## Task statement
Return the opening lines of the material, word for word. End with the line that contains "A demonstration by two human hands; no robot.".

## Given material
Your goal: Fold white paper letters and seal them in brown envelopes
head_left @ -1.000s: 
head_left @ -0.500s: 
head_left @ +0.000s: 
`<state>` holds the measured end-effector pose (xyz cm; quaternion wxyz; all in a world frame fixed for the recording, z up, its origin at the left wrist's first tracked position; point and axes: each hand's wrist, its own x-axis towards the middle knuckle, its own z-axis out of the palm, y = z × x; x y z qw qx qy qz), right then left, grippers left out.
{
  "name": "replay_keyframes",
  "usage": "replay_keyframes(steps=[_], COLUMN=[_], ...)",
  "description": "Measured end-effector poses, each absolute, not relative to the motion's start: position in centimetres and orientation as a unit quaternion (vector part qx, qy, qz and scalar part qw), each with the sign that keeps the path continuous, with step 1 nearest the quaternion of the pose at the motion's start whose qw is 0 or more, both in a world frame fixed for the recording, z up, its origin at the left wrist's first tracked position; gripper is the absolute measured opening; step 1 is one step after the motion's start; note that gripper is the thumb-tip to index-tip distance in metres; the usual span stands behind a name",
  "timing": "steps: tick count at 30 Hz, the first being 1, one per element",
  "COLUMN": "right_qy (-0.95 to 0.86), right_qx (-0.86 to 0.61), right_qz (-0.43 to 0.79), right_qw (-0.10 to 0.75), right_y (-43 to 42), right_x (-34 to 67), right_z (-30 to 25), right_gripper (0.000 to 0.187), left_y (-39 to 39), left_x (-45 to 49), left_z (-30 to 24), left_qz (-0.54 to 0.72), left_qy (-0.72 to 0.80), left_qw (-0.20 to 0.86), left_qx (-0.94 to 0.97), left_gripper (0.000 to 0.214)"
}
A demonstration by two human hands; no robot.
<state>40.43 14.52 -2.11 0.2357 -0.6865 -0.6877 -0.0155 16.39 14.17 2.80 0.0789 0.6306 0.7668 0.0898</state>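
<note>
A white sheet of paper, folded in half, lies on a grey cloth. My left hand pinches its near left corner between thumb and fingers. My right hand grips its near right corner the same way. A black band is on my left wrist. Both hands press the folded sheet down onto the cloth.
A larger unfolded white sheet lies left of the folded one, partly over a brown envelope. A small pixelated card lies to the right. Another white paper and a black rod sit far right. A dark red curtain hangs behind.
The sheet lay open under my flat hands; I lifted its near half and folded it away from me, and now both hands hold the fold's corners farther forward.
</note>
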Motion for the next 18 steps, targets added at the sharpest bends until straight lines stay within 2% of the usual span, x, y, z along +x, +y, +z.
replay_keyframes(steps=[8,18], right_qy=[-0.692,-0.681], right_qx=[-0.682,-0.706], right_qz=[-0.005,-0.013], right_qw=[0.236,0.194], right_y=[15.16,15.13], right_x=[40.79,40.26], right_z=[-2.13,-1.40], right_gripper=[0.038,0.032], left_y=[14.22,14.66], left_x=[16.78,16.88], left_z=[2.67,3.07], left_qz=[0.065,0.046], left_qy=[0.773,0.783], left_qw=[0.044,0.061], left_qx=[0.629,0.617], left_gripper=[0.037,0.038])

## Result for this exercise
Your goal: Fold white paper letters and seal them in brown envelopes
head_left @ -1.000s: 
head_left @ -0.500s: 
head_left @ +0.000s: 
`<state>` holds the measured end-effector pose (xyz cm; quaternion wxyz; all in a world frame fixed for the recording, z up, its origin at the left wrist's first tracked position; point and axes: each hand's wrist, its own x-axis towards the middle knuckle, its own z-axis out of the palm, y = z × x; x y z qw qx qy qz), right then left, grippers left out.
{
  "name": "replay_keyframes",
  "usage": "replay_keyframes(steps=[_], COLUMN=[_], ...)",
  "description": "Measured end-effector poses, each absolute, not relative to the motion's start: position in centimetres and orientation as a unit quaternion (vector part qx, qy, qz and scalar part qw), each with the sign that keeps the path continuous, with step 1 nearest the quaternion of the pose at the motion's start whose qw is 0 or more, both in a world frame fixed for the recording, z up, its origin at the left wrist's first tracked position; gripper is the absolute measured opening; step 1 is one step after the motion's start; note that gripper is the thumb-tip to index-tip distance in metres; the usual span stands behind a name",
  "timing": "steps: tick count at 30 Hz, the first being 1, one per element",
  "COLUMN": "right_qy (-0.95 to 0.86), right_qx (-0.86 to 0.61), right_qz (-0.43 to 0.79), right_qw (-0.10 to 0.75), right_y (-43 to 42), right_x (-34 to 67), right_z (-30 to 25), right_gripper (0.000 to 0.187), left_y (-39 to 39), left_x (-45 to 49), left_z (-30 to 24), left_qz (-0.54 to 0.72), left_qy (-0.72 to 0.80), left_qw (-0.20 to 0.86), left_qx (-0.94 to 0.97), left_gripper (0.000 to 0.214)"
}
A demonstration by two human hands; no robot.

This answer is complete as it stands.